System for Communicating A Vehicle Position and Speed During Accident

Abstract

A system includes a microcontroller, modem, nock sensor, and speed selection box is used to send messages when a certain speed has been exceeded and when an accident has occurred and the resulting speed of the vehicle is less than a predetermined threshold. The message sent can be a text message sent over a GSM modem.

Description

BACKGROUND OF THE INVENTION

1. Field of Invention

The present invention relates to an accident detection and prevention system, and particularly relates to a system that sends a message to designated parties when a certain speed has been detected and when an accident has been detected with a resulting speed below a certain threshold. The present invention also relates to a method that may implement the system which notifies parties when a certain speed has been exceeded and when an accident occurs with a resulting speed below a certain level.

2. Related Art

In many locations, the number of vehicle accidents increases every year. The accidents are due to any number of factors, including, but not limited to: vehicle malfunction, road maintenance, and human error. Since the reasons for an accident vary to such a large extent, the community has found it difficult to develop a standard system to reduce or prevent all forms of accidents. Human error accounts for the vast majority of accidents. Therefore, it would be favorable to develop ways to reduce or prevent such errors.

Human error can be classified in two forms. The first form involves errors that occur before driving. Such errors include negligence, poor maintenance, and lack of driving skills. The second form of human error involves errors that occur during driving. These errors include, but are not limited to, not wearing seat belts, speeding, inattention, alcohol, drugs, and utilizing mobile devices. The human errors from the second category often results in more damaging accidents.

When an accident occurs, emergency services are not automatically notified. This delays typically results in increased severity of the injury and lessens the chance of recovery. As such, it is desirable to implement a system that informs emergency responders of the accident. It is further desirable to inform emergency services of the type of error and the potential severity of the error.

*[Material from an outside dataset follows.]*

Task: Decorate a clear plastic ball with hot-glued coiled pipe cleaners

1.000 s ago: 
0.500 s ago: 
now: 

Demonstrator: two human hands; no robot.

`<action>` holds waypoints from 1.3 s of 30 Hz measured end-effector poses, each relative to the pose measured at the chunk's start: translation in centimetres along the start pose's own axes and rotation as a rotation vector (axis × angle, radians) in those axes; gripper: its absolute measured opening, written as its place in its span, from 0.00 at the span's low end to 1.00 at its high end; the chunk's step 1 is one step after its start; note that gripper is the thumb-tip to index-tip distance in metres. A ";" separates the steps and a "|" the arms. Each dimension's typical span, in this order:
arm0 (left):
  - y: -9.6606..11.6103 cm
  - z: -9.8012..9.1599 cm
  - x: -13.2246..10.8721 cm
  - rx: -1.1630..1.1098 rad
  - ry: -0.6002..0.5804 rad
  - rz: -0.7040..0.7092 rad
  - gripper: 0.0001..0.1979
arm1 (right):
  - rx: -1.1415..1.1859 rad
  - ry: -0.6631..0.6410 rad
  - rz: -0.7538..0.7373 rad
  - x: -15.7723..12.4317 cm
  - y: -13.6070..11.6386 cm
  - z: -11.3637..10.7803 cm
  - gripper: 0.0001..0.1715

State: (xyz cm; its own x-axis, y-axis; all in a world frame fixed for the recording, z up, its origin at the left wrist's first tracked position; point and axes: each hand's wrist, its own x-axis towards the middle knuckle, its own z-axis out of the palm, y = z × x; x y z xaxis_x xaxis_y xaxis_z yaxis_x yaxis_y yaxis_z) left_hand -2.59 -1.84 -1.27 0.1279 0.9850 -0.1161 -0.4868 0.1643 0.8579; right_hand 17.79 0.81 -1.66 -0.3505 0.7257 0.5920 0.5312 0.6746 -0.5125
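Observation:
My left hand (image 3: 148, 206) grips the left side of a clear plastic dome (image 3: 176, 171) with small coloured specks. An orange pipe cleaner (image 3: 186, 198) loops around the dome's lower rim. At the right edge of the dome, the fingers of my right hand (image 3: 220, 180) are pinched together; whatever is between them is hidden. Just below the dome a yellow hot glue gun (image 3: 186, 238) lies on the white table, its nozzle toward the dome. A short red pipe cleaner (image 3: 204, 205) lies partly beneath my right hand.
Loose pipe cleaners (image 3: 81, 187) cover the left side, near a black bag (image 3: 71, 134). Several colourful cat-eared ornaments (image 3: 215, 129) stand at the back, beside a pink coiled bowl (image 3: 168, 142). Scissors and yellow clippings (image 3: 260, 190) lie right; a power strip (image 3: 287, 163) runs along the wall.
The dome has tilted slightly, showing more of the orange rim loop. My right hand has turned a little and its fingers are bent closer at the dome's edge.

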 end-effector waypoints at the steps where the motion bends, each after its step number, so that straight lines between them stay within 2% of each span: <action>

There have been some attempts to develop a system which helps solve this problem, though they have numerous shortcomings. One such system was proposed by Albert Montague (U.S. Pat. No. 6,642,844). The system uses a global positioning system (GPS) to determine the location of a vehicle in need. The location is used to route the distress call, via a mobile telephone, to the nearest emergency responder. The emergency responder is chosen by a fleet management system. If the nearest responder does not reply within a fixed amount of time, the call will automatically be routed to the next nearest responder. A potential draw back to this system is that it relies entirely on the mobile service in the area of the accident and the location of the emergency responder. If the accident occurs in a remote location without adequate cellular service, the system will not function. Okada (U.S. Pat. No. 6,166,656) claims to improve the Montague system by including an accident detection means, a vehicle location estimation system, and an external communication means of notifying the nearest emergency service provider. Despite these potential improvements, the system would most likely fail in remote areas.

SUMMARY OF INVENTION

In one aspect, a vehicle notification and prevention device is provided in the present invention, and the device comprises a microcontroller, a nock sensor electrically connected to the microcontroller, a speed selection box electrically connected between the microcontroller, a modem electrically connected to the microcontroller, and a system reset button electrically connected to the microcontroller. The speed selection box assists in determining the speed of the vehicle. The speed can be measured by means such as GPS or engine pulses. A GPS may also be added to provide positioning information. The system may further comprise an alarm, such as an LED.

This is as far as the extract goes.